_Dataset section_:
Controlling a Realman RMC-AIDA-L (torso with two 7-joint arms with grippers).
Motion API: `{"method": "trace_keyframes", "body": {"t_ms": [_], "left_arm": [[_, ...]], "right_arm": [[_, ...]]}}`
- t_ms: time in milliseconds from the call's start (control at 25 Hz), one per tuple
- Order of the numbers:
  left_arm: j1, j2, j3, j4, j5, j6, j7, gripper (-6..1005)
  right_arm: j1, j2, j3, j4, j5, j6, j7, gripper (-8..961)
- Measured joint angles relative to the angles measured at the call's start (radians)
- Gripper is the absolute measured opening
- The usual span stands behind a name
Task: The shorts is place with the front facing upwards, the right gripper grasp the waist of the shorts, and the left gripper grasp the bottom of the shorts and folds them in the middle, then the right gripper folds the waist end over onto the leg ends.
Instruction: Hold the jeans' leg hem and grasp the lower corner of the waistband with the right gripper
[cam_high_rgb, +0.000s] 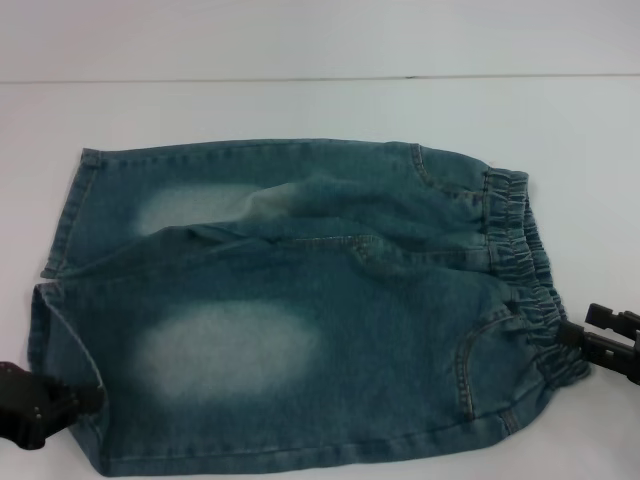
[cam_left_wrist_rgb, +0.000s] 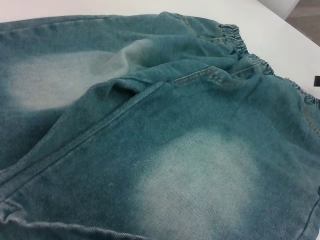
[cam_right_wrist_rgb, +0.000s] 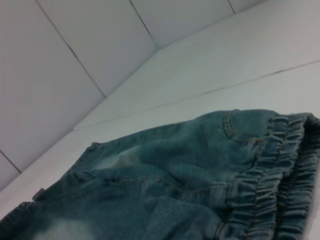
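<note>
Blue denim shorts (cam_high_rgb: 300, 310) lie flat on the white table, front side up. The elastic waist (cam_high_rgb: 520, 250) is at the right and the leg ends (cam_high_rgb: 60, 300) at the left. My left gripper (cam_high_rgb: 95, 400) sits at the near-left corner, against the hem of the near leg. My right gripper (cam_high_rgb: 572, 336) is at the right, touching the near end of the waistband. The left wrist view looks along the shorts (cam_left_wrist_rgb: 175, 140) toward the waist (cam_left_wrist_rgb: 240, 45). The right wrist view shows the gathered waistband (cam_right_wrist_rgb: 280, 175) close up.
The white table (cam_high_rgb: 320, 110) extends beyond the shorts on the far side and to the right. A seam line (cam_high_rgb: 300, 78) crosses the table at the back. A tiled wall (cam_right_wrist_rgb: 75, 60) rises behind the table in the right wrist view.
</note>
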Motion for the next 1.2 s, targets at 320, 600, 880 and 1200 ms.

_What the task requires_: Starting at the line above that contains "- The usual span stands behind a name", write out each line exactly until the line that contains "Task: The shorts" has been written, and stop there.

_Exercise response_:
- The usual span stands behind a name
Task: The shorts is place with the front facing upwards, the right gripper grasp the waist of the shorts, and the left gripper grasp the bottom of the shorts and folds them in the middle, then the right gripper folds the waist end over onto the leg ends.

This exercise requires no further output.